I don’t think the chart below needs much explanation. The total CBOE Equity Put/Call Ratio is graphed below the S&P 500 average. Notice anything uncanny regarding temporary bottoms? Is it any wonder why Market Technicians are taught to analyze sentiment trends? Despite the recent success of this gauge, remember that no technical indicator is ever guaranteed, and proper risk management control should always be practiced regardless of the strength of a signal.

 

Total Equity Put/Call Ratio on a daily chart

Calling the Bottom – Why You Should Heed the VIX

 

The S&P Volatility Index, or VIX, as it is, can give a technician valuable information regarding the health of the market. The VIX seeks to estimate fear in the marketplace by examining out of the money puts and calls on the S&P for the front and second months expirations to arrive at a 30-days forward estimation. The calculation uses a system that takes into account the price of options premiums, as these premiums increase as the market becomes more uncertain as volatility and fear mount.

 

The VIX typically rises when markets decline, and falls when markets rise. Generally, the faster the decline, the higher the VIX climbs. For this reason VIX will peak around market bottoms. You can think of the VIX as the emotion of the market. A high VIX reading signals a highly emotional market. This means investors are fearful, and it also means they may be acting irrationally. At some point more rational decisions will overcome the fear. But the billion dollar question is when?

 

 

With one of the worst weeks in two years, and the Dow falling just shy of 700 points on the week, many investors may be tempted to call a bottom in the markets. The market suddenly appears “cheap” to many investors who see their stocks trading down double digit percentages from where they were only weeks ago. The truth of the matter is that the VIX has been rising and may well continue to do so for the next few days or weeks. Prices may seem relatively cheap but perhaps they are still overvalued. Though the market was flat on the day, prices hit new lows, and the VIX hit new highs. The VIX is flashing the warning sign: yes, things could get worse. It could also be raising the white flag, but we wouldn’t know it until much later.

 

 

I’ve imposed a price chart of the S&P below the chart of the VIX. As you’ll notice, in the two cases of VIX spikes before, the VIX peaked well before the market stopped its descent. What this means is that even if the VIX has peaked, the markets are still more likely to continue to fall.

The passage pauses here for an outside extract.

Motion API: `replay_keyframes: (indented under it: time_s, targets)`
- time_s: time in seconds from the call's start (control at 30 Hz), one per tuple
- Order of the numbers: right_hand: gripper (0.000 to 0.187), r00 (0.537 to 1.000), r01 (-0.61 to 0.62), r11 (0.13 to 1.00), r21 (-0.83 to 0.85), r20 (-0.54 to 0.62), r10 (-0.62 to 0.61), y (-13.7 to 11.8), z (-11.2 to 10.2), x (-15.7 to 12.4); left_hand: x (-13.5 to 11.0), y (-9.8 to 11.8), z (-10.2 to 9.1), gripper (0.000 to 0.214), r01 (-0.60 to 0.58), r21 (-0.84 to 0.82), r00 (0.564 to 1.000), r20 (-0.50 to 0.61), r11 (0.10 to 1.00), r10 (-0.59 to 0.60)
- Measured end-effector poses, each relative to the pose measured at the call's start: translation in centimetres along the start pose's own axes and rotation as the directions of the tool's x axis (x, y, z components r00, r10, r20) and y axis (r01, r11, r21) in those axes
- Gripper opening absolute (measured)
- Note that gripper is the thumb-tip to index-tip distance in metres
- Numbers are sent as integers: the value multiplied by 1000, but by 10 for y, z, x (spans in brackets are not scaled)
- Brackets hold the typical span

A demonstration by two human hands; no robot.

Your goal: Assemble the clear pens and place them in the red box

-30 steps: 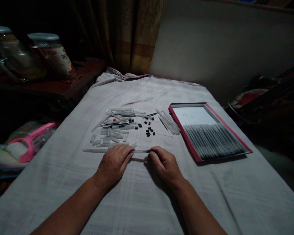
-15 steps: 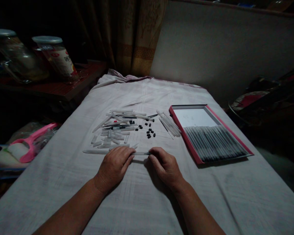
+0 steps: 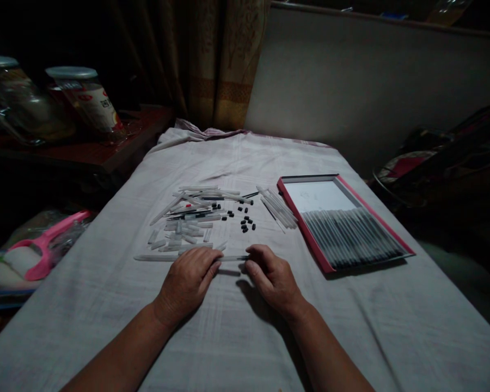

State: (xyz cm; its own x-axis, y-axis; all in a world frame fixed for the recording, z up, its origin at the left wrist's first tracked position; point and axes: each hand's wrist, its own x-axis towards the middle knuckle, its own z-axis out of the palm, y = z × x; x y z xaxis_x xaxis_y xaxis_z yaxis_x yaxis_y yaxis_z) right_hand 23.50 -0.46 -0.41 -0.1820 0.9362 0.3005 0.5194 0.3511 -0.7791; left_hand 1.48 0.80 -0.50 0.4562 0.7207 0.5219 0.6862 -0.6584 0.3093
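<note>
My left hand [image 3: 191, 275] is closed around a thin clear pen [image 3: 233, 258], pinched between thumb and fingers and pointing to the right. The pen's dark end lies beside the fingertips of my right hand [image 3: 271, 277]. That hand's thumb and index finger are apart, with a small gap around the pen end. Behind my left hand lie loose clear pen barrels [image 3: 196, 196], thin dark refills and short translucent pen caps [image 3: 183, 234]. Several small black plugs [image 3: 245, 224] are scattered in front of my hands.
A shallow red-edged box [image 3: 306, 234] at the right holds a row of pens [image 3: 351, 237]. Clear barrels [image 3: 277, 207] are piled by its left side. A white cloth [image 3: 228, 337] covers the table. Jars [image 3: 85, 103] stand on a side cabinet, above a pink-handled item [image 3: 44, 250].
My right thumb and index finger have parted from the pen's dark end. My left hand keeps its hold on the pen. The whole view has shifted slightly.
</note>
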Motion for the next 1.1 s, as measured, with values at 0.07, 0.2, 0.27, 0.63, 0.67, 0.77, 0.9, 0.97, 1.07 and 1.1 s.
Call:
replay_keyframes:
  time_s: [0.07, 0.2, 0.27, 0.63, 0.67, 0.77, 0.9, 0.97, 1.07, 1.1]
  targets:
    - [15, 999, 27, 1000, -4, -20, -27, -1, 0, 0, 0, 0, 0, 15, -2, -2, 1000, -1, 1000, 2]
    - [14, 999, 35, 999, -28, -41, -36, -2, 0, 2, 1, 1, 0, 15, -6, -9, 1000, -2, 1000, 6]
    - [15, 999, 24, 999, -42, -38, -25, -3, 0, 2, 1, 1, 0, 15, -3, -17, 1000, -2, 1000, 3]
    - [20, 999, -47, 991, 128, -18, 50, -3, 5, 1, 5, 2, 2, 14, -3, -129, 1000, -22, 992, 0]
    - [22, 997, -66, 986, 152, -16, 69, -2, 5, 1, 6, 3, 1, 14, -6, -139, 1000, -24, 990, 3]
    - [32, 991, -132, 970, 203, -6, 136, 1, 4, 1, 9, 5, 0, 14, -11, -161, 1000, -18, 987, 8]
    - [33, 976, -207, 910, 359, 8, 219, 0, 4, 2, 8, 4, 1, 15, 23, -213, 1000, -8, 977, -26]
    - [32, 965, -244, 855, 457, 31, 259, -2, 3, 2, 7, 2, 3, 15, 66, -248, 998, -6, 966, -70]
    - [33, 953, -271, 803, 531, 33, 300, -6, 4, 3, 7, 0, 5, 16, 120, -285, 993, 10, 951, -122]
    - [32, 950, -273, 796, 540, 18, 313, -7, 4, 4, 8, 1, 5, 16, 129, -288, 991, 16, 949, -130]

The final fallout from the market crashes of October 2008 was not reached until finally 5 full months later in March 2009. And yet you can clearly see the VIX peaked around 80 on a weekly basis months before the March 2009 lows. The markets will bounce in time, but whether it is a technical bounce or the continuation of our multi-year uptrend remains to be seen.

 

The investor’s takeaway from this – if they have cash – is to stay out. You could call the bottom, but you could also minimize your risk by waiting and watching. Technical analysis is a study that provides new information daily, so why not wait until a bottom is more clearly visible? The market is telling you it is overheated. Uncertainty is increasingly rising. It may be safest to wait and look at the markets from afar after the dust has settled and then determine the most suitable strategy going forward from that point.